İktidar partisine yakın olanlar arasında da —az da olsa— varlığı seziliyor ama, esas Ak Parti’yle yıldızı hiç barışmamış kişi ve çevrelerde beklenti büyük: Cemaat diye anılan gruba karşı topyekün bir savaş beklentisi...
Yakın geçmişte iktidara karşı komplolara karıştığı için yargılananlar bile savaşa nefer yazılmak için koşuşturuyorlar...
Gazete sütunlarına da yansıyor bu aculluk, bu telâş... Seçime kadar işleri güçleri sandığa yansıyan iradeyi eğip bükmek için yalanlar ve dolanlar üretmek veya üretilmiş yalanlar ve dolanları yaygınlaştırmak olanlar bile, iktidarı “Daha ne duruyorsun” diye savaşa kışkırtıyorlar şimdi...

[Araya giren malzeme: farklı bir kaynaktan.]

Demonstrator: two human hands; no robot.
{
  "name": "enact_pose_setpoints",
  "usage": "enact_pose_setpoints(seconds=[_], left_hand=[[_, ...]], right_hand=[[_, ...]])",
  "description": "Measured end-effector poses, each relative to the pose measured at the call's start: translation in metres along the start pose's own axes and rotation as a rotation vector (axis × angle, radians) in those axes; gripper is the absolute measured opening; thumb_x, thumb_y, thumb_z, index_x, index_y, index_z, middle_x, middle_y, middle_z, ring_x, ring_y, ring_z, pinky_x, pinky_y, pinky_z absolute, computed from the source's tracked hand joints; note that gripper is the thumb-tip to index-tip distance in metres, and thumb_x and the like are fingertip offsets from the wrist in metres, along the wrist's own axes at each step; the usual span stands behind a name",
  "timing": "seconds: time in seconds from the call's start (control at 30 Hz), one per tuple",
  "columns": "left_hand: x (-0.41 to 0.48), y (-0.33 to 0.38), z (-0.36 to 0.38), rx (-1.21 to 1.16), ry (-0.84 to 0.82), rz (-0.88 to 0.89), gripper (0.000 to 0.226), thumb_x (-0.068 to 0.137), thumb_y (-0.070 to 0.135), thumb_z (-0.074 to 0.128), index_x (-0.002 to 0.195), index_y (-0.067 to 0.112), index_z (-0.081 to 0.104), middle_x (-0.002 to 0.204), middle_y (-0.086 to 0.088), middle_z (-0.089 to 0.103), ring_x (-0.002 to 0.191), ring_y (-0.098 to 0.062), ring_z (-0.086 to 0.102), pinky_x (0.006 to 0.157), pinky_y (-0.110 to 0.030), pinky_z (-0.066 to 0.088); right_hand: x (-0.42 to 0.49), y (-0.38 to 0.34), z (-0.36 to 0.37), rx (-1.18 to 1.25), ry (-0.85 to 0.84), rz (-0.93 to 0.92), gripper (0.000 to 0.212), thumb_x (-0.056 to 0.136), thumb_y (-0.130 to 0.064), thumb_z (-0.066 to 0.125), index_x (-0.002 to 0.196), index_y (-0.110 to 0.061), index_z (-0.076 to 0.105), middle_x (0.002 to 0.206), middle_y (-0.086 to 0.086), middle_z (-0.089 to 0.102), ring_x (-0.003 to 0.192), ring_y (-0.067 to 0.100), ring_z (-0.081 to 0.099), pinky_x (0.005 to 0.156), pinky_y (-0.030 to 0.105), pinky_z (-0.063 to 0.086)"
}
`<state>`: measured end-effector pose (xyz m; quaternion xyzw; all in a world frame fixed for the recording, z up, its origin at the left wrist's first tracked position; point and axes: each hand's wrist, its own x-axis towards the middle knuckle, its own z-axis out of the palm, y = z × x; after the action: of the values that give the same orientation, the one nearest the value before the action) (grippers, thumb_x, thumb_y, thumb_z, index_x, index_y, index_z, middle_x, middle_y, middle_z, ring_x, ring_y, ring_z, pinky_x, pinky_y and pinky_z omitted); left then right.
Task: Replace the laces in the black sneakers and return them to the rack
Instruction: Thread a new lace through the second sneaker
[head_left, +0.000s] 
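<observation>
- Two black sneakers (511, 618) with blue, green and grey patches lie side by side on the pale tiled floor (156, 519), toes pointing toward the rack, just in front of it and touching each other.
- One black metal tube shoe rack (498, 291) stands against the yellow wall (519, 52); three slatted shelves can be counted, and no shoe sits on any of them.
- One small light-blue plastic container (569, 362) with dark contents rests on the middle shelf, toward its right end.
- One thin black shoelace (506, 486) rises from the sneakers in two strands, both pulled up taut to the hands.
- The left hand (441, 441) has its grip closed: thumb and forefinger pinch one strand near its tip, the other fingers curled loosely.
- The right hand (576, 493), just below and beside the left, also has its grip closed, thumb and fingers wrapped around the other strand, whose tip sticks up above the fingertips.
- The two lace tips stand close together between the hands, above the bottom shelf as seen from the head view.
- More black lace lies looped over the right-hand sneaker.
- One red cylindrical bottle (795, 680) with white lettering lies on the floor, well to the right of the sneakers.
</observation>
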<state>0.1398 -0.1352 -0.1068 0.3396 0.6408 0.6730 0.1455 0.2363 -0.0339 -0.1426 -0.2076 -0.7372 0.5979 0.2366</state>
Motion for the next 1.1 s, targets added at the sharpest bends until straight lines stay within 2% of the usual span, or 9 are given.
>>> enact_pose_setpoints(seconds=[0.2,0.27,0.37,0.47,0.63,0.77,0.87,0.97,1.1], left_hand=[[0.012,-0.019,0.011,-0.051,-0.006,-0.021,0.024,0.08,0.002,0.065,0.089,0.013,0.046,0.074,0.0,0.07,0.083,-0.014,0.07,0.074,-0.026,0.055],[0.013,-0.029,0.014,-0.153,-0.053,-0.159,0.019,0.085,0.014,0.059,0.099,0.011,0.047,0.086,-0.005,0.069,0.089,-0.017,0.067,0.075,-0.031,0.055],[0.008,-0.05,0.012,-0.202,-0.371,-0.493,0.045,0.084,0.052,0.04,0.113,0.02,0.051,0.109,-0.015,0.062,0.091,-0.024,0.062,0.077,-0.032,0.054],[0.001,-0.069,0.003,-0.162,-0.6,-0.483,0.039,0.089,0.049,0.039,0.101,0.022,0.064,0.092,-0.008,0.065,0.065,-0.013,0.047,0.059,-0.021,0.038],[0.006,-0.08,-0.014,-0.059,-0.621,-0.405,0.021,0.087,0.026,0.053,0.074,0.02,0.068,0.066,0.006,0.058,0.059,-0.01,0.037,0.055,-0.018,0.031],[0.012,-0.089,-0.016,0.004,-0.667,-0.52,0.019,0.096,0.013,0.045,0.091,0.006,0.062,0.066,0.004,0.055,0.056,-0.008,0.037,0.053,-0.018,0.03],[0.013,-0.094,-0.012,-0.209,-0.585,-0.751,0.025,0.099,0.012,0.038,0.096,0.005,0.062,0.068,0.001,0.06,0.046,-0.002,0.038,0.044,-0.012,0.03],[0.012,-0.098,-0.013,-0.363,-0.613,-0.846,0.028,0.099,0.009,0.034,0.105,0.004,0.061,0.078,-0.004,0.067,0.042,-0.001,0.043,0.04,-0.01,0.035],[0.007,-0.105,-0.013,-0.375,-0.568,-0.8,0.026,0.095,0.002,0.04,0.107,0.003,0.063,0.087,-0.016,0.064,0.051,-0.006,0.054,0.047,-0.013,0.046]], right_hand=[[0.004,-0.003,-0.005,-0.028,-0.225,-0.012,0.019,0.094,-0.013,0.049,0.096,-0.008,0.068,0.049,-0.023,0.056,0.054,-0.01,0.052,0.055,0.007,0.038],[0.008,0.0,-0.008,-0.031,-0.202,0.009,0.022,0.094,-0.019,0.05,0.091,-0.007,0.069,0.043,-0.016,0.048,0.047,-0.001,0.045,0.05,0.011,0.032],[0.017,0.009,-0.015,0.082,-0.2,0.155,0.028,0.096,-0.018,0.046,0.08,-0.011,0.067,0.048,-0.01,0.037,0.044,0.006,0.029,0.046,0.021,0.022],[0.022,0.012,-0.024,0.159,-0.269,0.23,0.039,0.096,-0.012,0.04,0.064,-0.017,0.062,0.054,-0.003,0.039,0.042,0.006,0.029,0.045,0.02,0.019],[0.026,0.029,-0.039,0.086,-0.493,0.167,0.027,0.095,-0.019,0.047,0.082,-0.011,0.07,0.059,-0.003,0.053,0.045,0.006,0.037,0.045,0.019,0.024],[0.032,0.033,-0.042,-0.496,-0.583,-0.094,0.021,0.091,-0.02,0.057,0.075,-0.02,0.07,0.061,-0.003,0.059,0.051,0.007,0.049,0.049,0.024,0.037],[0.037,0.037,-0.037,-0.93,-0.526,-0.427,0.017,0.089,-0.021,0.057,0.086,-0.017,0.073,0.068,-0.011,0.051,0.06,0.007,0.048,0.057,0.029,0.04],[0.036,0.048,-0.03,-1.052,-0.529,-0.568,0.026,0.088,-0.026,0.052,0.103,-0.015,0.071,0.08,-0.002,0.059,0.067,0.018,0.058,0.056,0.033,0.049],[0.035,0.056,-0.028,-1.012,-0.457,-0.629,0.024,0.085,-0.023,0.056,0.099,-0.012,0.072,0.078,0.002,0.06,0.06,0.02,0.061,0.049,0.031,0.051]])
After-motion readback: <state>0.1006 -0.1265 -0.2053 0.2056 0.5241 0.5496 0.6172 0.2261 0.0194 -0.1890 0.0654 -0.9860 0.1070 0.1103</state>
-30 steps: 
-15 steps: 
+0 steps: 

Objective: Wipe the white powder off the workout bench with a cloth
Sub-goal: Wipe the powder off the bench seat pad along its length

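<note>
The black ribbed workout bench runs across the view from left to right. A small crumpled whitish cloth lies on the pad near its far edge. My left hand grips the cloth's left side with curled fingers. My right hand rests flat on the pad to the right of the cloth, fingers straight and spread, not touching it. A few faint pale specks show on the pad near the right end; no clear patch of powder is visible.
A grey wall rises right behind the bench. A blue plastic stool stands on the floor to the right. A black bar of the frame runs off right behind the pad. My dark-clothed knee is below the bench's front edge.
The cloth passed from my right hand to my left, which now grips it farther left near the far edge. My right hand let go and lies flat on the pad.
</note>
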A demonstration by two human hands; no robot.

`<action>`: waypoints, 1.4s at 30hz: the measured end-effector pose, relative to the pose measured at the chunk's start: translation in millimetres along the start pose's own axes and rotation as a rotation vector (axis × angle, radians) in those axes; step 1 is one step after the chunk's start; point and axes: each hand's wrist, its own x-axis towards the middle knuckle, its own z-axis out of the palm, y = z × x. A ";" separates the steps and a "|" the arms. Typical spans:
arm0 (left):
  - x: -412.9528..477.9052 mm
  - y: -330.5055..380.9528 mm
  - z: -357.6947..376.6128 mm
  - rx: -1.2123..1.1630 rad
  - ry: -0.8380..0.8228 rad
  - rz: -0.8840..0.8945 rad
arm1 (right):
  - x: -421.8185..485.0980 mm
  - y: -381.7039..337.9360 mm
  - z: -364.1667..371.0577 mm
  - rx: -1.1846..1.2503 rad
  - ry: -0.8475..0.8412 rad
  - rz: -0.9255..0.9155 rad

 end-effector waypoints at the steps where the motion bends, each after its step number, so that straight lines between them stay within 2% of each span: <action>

Devlet içerisinde yuvalanmış, siyaseti etkileme amaçlı karışık işlere bulaşmış olanlara karşı her düzeyde soruşturmalar sürdürülüyor. Bir ‘demokratik hukuk devleti’ kendisine yönelik fesadı ortadan kaldırmak için ne yaparsa o yolda bizde de adımlar atılıyor aslında; ancak yürütülen kavgayla hiç ilgi kurulamayacak kalemler, “Neden hâlâ bir şey yapılmadı?” diye ortam kızıştırmayla meşgul...
Bir yanlış adım atılsın, aynı kalemler ile nâhoş sesleriyle dışarıdan gazel okuyanların, parmaklarını suçlamak üzere hükümete çevireceklerinden hiç kuşkunuz olmasın...
İstedikleri, Almanya’da 1930’larda, ABD’de 1950’lerde yaşanmış, bir çok demokrasi-dışı ülkede halen örnekleri görülen yanlışlıkların bizde de etkisini göstermesidir. At izi it izine karışsın, suçlu ile günahsızlar aynı kaba konsun ve o karmaşada haksızlıklar yapılsın, birbirine yakın insanlar arasına nifak girsin, kan davaları açılsın... Dertleri bu.
Oysa, 1930’larda Almanlar ‘günah keçisi’ yaptıkları insanların kandaşlarını müttefiklerinde de ‘düşman’ ilân ettirme çabasına girdiklerinde... 1950’lerde ABD ‘beşinci kol’ ilân ettiği düşünce sahiplerini ittifak ilişkisi içerisinde bulunduğu ülkelerde de ‘cadı avı’na uğratma girişiminde bulunduğunda...
Türkiye, her iki dönemde de kozmetik uygulamalardan öteye geçmeye yanaşmamıştı.
Almanya ve ABD’de yapılanlarla mukayese edilemeyecek çaptaki dönem yanlışlıkları bile bugün vicdanlarımızda yaradır...
Varlık vergisi gibi... Lüzumsuz geniş tutulmuş ‘tevkifatlar’ gibi...
Ne yapacak yani hükümet, vicdanlarda yeni yaralar açacak tarzda bir büyük temizliğe mi girişecek? Vaktiyle kendisinin diğerleri arasından seçerek devlete memur diye aldığı, bulunduğu görevlerde başarılı görüp daha önemli görevlere atadığı kişileri şimdi hedef haline mi getirecek?
Kişiler yerine kurumlarla, bireyler yerine ailelerle uğraşacak, ‘kolektif suçlu’ çağdışı kavramını günümüzde hortlatacak mı?
Elbette bunlar olmayacak... Olmamalı...
‘Suçlu’ olduğu kanıtlarla tespit edilmiş kişilerle sınırlı hukuki süreç sorunun çözümü için yeterlidir.
Daha fazlasını isteyenler ve bunun için kışkırtma kampanyaları açanları hayal kırıklığına uğratacak bir tavır yakışıyor Ak Parti’ye ve hükümetine...
Kızgınlıklar, kırgınlıklar elbette bir çırpıda geçecek değil, bunu kimse beklemiyor; ama bunun da üstesinden kısa sürede gelebilecek bir civanmetlik sergilenebilir. Kırıkları onarmanın da yolu bulunabilir, yanlış yapanları yaptığına pişman etmenin de... Aynı civanmert tavır bunu sağlayabilir.
‘Kutlu Doğum Haftası’nın sağlayacağı manevi iklimden yararlanmaya bakalım.